For more datasets, click here.
- 🚨 Your notebook can be here! 🚨!
This dataset contains over a thousand entries of user conversations related to the Pokémon community posted and commented on Reddit. By using this dataset, you can explore the popularity of Pokémon related topics, the level of user engagement, and how user interactions shape the discussion around each topic. To do so, you’ll want to focus on columns such as title, score, url, comms_num (number of comments on a post), created (date and time when post was created) and timestamp.

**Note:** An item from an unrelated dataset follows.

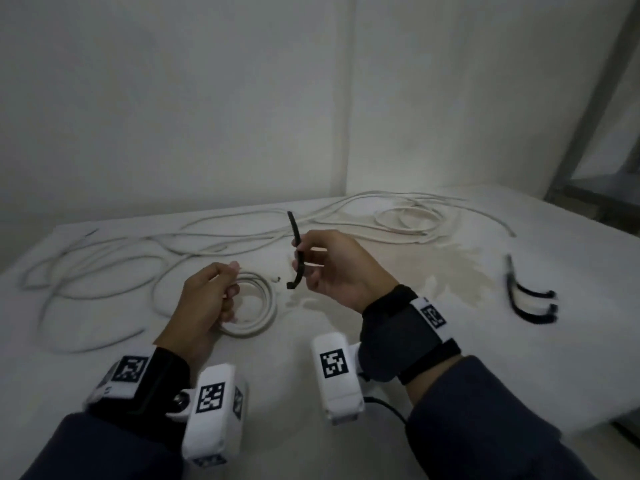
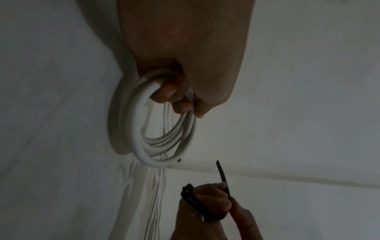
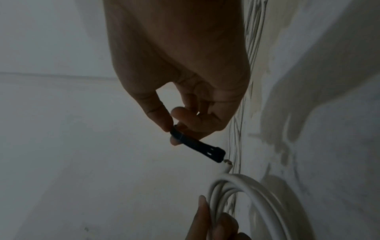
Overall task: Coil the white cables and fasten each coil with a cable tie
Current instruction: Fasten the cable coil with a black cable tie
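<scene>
My left hand [image 1: 221, 292] grips a small coil of white cable [image 1: 263, 306] just above the white table; in the left wrist view its fingers curl through the coil [image 2: 141, 138]. The coil's cut end [image 3: 225, 165] sticks out towards my right hand. To the right of the coil, my right hand [image 1: 311, 265] pinches a black cable tie [image 1: 297, 251] between thumb and fingers, held upright. The tie's head [image 3: 213, 153] hangs low, close to the cut end, and its tail [image 2: 221, 174] points up. More white cable [image 1: 114, 258] lies loose across the table's far half.
Several more black cable ties [image 1: 530, 299] lie at the right of the table [image 1: 415, 341]. A loosely looped white cable [image 1: 405, 220] sits at the back right. A pale stain [image 1: 446, 271] marks the cloth near my right hand. A wall stands close behind the table.
</scene>
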The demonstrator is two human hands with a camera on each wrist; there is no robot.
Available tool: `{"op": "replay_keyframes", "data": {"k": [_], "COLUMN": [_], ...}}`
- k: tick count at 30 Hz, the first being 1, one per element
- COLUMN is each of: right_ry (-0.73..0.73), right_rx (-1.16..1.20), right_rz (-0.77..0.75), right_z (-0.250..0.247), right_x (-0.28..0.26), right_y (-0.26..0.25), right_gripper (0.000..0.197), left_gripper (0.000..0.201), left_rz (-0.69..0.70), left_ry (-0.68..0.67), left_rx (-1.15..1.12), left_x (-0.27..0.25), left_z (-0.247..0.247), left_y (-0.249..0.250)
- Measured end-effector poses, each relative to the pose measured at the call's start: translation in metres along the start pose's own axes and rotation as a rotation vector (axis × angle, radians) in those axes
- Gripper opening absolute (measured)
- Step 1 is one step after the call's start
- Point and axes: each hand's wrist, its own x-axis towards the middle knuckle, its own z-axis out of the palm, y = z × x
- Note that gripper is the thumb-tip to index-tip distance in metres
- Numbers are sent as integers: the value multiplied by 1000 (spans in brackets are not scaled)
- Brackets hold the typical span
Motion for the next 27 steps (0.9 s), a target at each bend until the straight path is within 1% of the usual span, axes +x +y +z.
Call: {"op": "replay_keyframes", "data": {"k": [4,8,11,15,18,20,23,25,27], "right_ry": [-51,-63,-103,-128,-132,-136,-155,-163,-142], "right_rx": [23,71,51,-139,-318,-406,-571,-664,-799], "right_rz": [9,18,3,-144,-228,-293,-472,-555,-587], "right_z": [31,42,44,41,40,40,41,41,40], "right_x": [27,45,49,50,49,47,43,42,44], "right_y": [14,29,36,40,42,44,46,47,48], "right_gripper": [10,6,6,21,19,23,29,21,11], "left_gripper": [29,32,33,32,29,24,20,20,20], "left_rz": [-4,-18,-13,-12,-4,7,13,5,-11], "left_ry": [84,92,94,88,111,134,163,157,136], "left_rx": [-15,1,14,28,55,85,121,137,148], "left_x": [12,17,18,19,19,17,13,10,7], "left_z": [-23,-23,-22,-22,-20,-18,-16,-14,-11], "left_y": [1,-1,-1,-1,0,-1,-1,-1,1]}}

For starters you can start by looking at how many posts have been made about certain topics by using “title” column as a keyword search bar – e.g., ‘Magikarp’ or ‘Team Rocket’ – to see just how many posts have been about them in total. With this data in mind, you could consider what makes popular posts become popular and look at the number of upvotes from users (stored in “score”)– i.e., what posts caught people's attention? Beyond upvotes however is downvotes - can these be taken into account when it comes to gauging popularity? One could also take into consideration user engagement by looking at comms_num as it contains information regarding number of comments left for each post - does an increase in comments lead to an increase in upvotes?
Additionally one could examine how posts were communicated with users by reading into body texts stored under 'body'. Through this information users can create insights into overall discussion per topic: are they conversational or argumentative? Are there underlying regional trends taking place among commenters who place emphasis on different elements regarding their pokemon-related discussions?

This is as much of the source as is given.